• _COLLECTED DATA_
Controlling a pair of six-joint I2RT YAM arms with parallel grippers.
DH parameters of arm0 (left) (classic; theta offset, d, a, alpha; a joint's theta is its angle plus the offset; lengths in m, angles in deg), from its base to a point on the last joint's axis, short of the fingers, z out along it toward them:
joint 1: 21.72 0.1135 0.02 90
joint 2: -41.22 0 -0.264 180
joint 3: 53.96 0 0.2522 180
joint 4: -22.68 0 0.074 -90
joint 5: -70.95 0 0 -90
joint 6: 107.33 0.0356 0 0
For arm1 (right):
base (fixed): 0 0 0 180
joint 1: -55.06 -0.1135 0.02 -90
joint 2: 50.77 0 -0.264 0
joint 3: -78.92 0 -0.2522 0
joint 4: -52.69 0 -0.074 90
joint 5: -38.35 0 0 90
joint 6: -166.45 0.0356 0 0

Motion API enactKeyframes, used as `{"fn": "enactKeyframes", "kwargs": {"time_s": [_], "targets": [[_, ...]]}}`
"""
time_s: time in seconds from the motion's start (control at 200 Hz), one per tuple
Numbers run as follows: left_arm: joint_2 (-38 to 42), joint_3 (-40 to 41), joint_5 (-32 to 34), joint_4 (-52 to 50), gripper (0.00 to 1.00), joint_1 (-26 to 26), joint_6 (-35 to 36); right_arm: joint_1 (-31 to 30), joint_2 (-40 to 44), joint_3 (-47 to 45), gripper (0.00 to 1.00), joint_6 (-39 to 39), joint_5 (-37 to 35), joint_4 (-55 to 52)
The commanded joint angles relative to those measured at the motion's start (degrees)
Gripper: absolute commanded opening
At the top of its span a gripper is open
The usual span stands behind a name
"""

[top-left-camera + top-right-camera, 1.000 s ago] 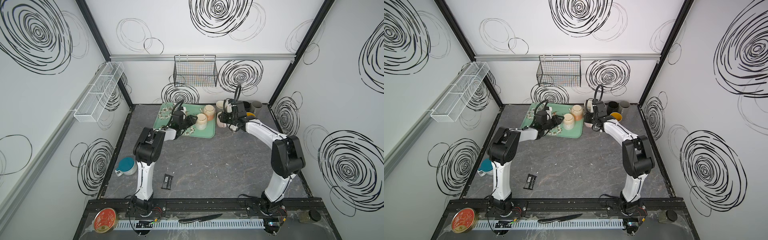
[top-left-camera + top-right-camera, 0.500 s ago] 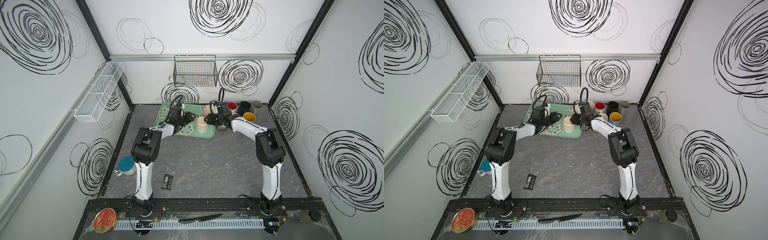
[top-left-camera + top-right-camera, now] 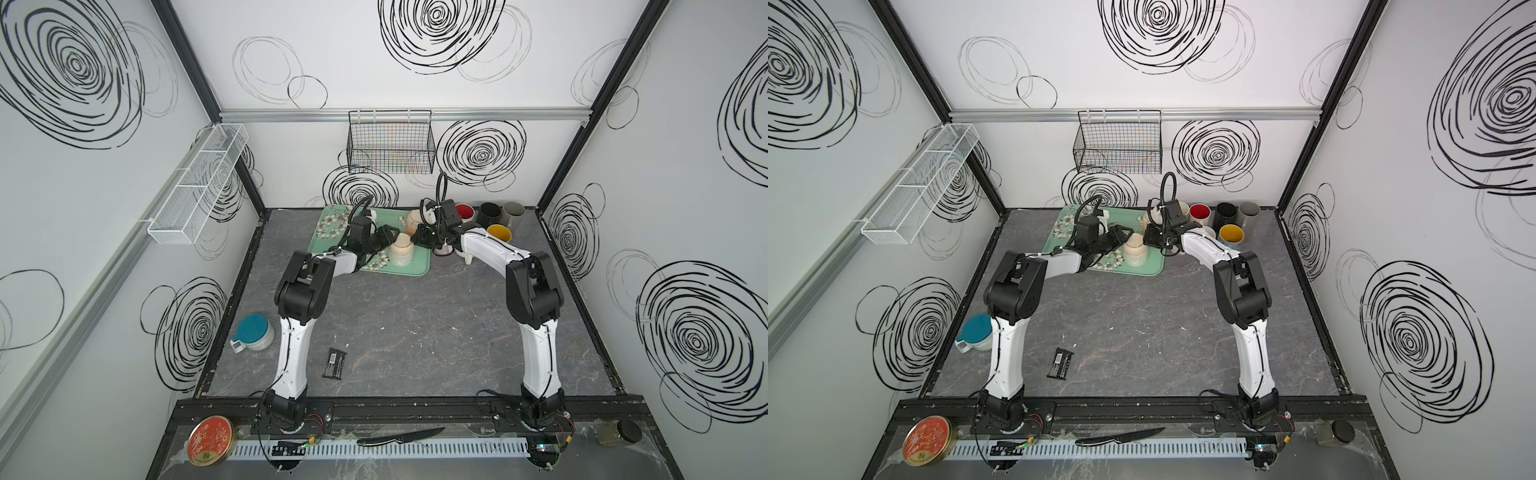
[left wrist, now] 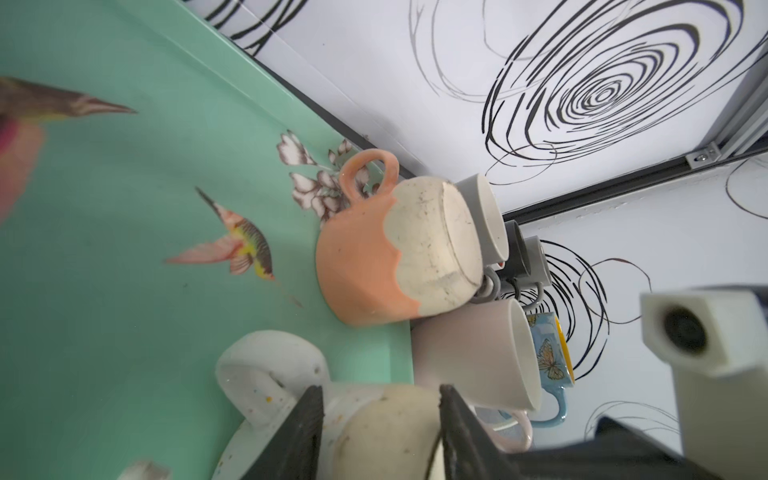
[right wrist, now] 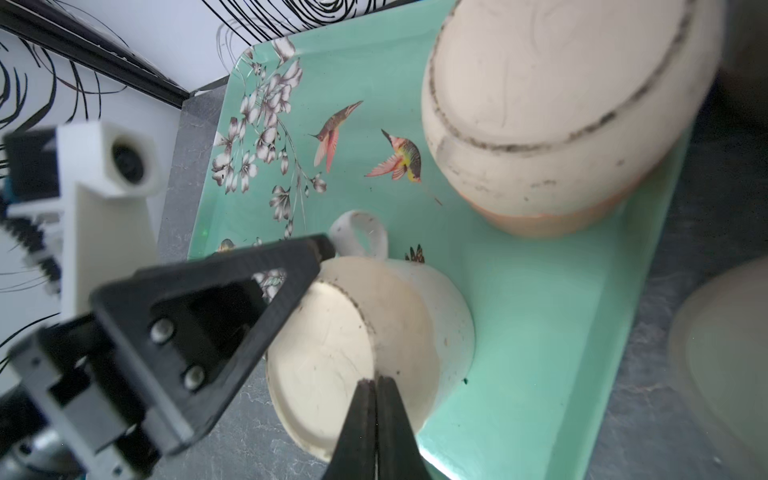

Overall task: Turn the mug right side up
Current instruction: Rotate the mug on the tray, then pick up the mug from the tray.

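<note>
The mug (image 3: pixel 401 254) stands upside down on the tray (image 5: pixel 540 324), at the tray's 4 o'clock corner; the tray itself lies at 12 o'clock on the bench (image 3: pixel 415 324). The mug's long axis runs straight up: base to the ceiling, mouth flat on the tray, handle turned toward the tray's middle. My left hand (image 4: pixel 379 392) is at its 9 o'clock side, fingers apart, one on each side of the base; I cannot tell whether they press on it. My right hand (image 5: pixel 376 382) is at its 3 o'clock side, fingers pressed together on nothing, their tips over the base's edge. The orange mug (image 4: pixel 361 266), also base up, sits at the tray's 2 o'clock corner, apart from it. Upright mugs (image 3: pixel 498 233) stand at the bench's 1 o'clock
</note>
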Motion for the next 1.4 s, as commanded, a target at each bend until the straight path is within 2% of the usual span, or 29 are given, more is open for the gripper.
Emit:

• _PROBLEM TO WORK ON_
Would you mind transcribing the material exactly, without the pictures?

• _ANSWER SECTION_
Controlling a pair of six-joint I2RT YAM arms with parallel grippers.
DH parameters of arm0 (left) (classic; theta offset, d, a, alpha; a joint's theta is its angle plus the offset; lengths in m, angles in deg), from its base to a point on the last joint's axis, short of the fingers, z out along it toward them:
joint 1: 21.72 0.1135 0.02 90
joint 2: -41.22 0 -0.264 180
joint 3: 53.96 0 0.2522 180
joint 4: -22.68 0 0.074 -90
joint 5: -70.95 0 0 -90
joint 6: 107.33 0.0356 0 0
For arm1 (right):
base (fixed): 0 0 0 180
joint 1: -55.06 -0.1135 0.02 -90
joint 2: 50.77 0 -0.264 0
joint 3: -78.92 0 -0.2522 0
joint 4: -52.69 0 -0.074 90
joint 5: -38.35 0 0 90
joint 6: -166.45 0.0356 0 0

Motion API enactKeyframes, used as `{"fn": "enactKeyframes", "kwargs": {"time_s": [_], "targets": [[_, ...]]}}`
"""
time_s: time in seconds from the motion's start (control at 200 Hz), one per tuple
Numbers run as follows: left_arm: joint_2 (-38 to 42), joint_3 (-40 to 41), joint_5 (-32 to 34), joint_4 (-52 to 50), gripper (0.00 to 1.00), joint_1 (-26 to 26), joint_6 (-35 to 36); right_arm: joint_1 (-31 to 30), joint_2 (-40 to 44), joint_3 (-47 to 45), gripper (0.00 to 1.00), joint_6 (-39 to 39), joint_5 (-37 to 35), joint_4 (-55 to 52)
The commanded joint angles relative to those measured at the motion's start (degrees)
Gripper: absolute commanded opening
At the top of its span a gripper is open
The usual span stands behind a name
"""

[top-left-camera + top-right-camera, 1.000 s ago] 
[top-left-camera + top-right-camera, 0.500 s ago] 
[top-left-camera + top-right-camera, now] 
[left wrist, now] 
[right wrist, now] 

Overall task: Turn the mug right side up
Current instruction: Rotate the mug on the tray, then pick up the mug from the tray.

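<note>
The mug (image 3: pixel 401 254) stands upside down on the tray (image 5: pixel 540 324), at the tray's 4 o'clock corner; the tray itself lies at 12 o'clock on the bench (image 3: pixel 415 324). The mug's long axis runs straight up: base to the ceiling, mouth flat on the tray, handle turned toward the tray's middle. My left hand (image 4: pixel 379 392) is at its 9 o'clock side, fingers apart, one on each side of the base; I cannot tell whether they press on it. My right hand (image 5: pixel 376 382) is at its 3 o'clock side, fingers pressed together on nothing, their tips over the base's edge. The orange mug (image 4: pixel 361 266), also base up, sits at the tray's 2 o'clock corner, apart from it. Upright mugs (image 3: pixel 498 233) stand at the bench's 1 o'clock
</note>
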Motion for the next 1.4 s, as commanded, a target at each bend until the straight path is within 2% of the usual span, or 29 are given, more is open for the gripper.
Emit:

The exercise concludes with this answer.